» Supplied material
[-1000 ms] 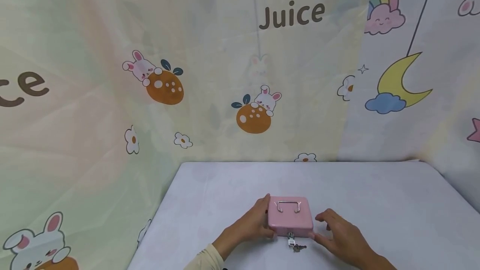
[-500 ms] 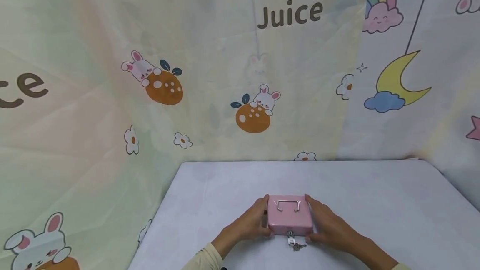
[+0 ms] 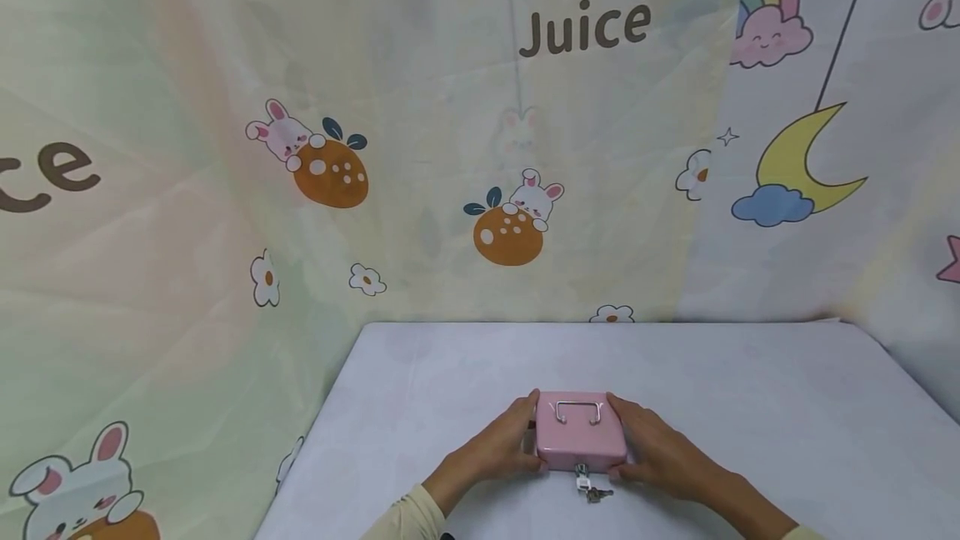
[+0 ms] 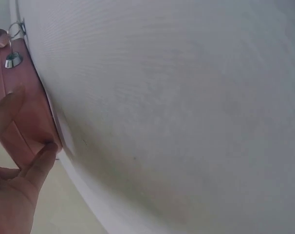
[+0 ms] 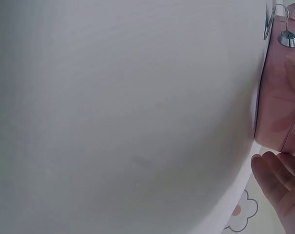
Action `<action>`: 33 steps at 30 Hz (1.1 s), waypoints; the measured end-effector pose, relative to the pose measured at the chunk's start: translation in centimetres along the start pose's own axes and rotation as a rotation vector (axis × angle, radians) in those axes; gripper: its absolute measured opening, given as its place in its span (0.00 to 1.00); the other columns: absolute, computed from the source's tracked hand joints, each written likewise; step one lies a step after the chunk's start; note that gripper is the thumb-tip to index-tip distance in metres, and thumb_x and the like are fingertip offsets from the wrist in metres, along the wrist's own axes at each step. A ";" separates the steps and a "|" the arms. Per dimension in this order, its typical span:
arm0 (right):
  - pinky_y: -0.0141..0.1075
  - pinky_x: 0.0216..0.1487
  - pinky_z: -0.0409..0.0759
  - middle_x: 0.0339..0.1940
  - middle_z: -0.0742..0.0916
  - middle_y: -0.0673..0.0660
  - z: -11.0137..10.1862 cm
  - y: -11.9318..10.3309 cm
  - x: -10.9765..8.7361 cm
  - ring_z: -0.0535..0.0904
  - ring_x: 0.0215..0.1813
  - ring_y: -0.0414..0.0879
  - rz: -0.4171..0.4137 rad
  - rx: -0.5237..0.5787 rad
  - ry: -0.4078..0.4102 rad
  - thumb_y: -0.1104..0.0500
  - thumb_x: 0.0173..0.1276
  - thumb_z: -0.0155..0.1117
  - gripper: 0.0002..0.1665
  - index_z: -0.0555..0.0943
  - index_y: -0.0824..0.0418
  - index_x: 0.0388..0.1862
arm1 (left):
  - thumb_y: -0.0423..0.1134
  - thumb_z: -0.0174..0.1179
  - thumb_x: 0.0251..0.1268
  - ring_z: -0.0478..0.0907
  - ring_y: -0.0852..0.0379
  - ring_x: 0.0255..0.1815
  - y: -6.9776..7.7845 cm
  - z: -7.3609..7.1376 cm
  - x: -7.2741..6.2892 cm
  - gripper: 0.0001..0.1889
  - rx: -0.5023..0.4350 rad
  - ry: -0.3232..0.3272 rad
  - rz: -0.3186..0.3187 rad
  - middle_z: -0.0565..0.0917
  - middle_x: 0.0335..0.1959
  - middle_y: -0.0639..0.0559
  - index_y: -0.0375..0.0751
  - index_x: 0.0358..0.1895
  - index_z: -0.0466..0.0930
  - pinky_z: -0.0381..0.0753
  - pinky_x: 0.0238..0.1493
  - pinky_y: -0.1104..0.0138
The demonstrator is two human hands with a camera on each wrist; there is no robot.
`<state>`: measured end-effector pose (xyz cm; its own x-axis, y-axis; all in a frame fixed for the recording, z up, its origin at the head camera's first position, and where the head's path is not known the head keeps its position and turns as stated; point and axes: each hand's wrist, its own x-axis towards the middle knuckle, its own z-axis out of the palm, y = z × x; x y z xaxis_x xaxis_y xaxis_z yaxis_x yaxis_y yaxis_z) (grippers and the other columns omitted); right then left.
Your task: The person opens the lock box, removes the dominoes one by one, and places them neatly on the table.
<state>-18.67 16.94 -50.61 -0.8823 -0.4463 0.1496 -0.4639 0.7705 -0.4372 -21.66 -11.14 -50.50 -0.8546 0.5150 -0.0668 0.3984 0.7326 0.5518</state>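
Note:
A pink cash box [image 3: 580, 437] with a folded wire handle [image 3: 577, 404] on its lid sits on the table. From its front lock [image 4: 13, 60] hang a white tag [image 3: 583, 482] and small keys [image 3: 596, 495]. My left hand [image 3: 506, 442] grips the box's left side, thumb at the front corner and fingers reaching toward the back. On the opposite side, my right hand [image 3: 662, 450] holds the box the same way. In both wrist views the thumbs lie against the front face beside the lock. The lid is down, hiding the inside.
The white table [image 3: 442, 373] reaches back to a printed cloth backdrop [image 3: 420, 215] with rabbits, oranges and a moon. More of this cloth hangs at the left and right sides.
My right hand has come in from the right, off the box a second ago, and now holds its right side. My left hand and the box stay about where they were.

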 end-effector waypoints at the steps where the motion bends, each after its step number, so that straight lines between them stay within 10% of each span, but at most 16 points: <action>1: 0.57 0.67 0.73 0.74 0.73 0.62 0.0 0.0 0.0 0.70 0.72 0.60 0.006 0.002 -0.005 0.39 0.53 0.78 0.63 0.59 0.66 0.78 | 0.43 0.79 0.48 0.74 0.61 0.68 0.0 0.0 0.0 0.60 0.001 0.000 0.001 0.65 0.76 0.50 0.41 0.81 0.46 0.69 0.72 0.64; 21: 0.52 0.61 0.80 0.71 0.77 0.58 0.3 0.4 -0.7 0.75 0.68 0.53 -0.102 -0.085 0.109 0.36 0.58 0.73 0.57 0.62 0.65 0.76 | 0.47 0.75 0.55 0.71 0.62 0.70 -0.3 -0.1 -0.3 0.56 0.038 0.000 0.048 0.65 0.76 0.53 0.43 0.81 0.47 0.70 0.72 0.64; 33: 0.53 0.63 0.78 0.75 0.73 0.60 -0.1 -0.1 -0.7 0.73 0.70 0.56 -0.026 -0.087 0.010 0.38 0.64 0.69 0.54 0.59 0.64 0.78 | 0.48 0.72 0.60 0.65 0.59 0.76 0.0 -0.7 -0.4 0.49 0.096 0.014 0.094 0.63 0.78 0.52 0.44 0.80 0.52 0.66 0.74 0.63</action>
<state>-18.05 17.25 -50.59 -0.8702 -0.4626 0.1694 -0.4918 0.7953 -0.3545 -21.55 -11.62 -49.90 -0.8164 0.5775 -0.0070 0.5061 0.7211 0.4732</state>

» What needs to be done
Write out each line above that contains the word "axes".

» Result of the task
Action `<action>`: 33 steps at 30 Hz (1.1 s), waypoints; the measured end-effector pose, relative to the pose measured at the chunk's start: translation in centimetres along the start pose's own axes and rotation as a rotation vector (axis × angle, radians) in those axes; gripper: its absolute measured opening, given as its place in its span (0.00 to 1.00); the other columns: absolute, computed from the source's tracked hand joints, each written likewise; step one lies a step after the chunk's start; note that gripper is the thumb-tip to index-tip distance in metres, and thumb_x and the like are fingertip offsets from the wrist in metres, along the wrist's own axes at each step. A ";" separates the steps and a "|" the arms. Per dimension in this order, its typical span:
`<state>`: measured end-effector pose (xyz cm; its own x-axis, y-axis; all in a frame fixed for the recording, z up, its origin at the head camera's first position, and where the head's path is not known the head keeps its position and turns as stated; point and axes: each hand's wrist, its own x-axis towards the middle knuckle, its own z-axis out of the palm, y = z × x; x y z xaxis_x xaxis_y xaxis_z yaxis_x yaxis_y yaxis_z) (grippers and the other columns omitted); right then left.

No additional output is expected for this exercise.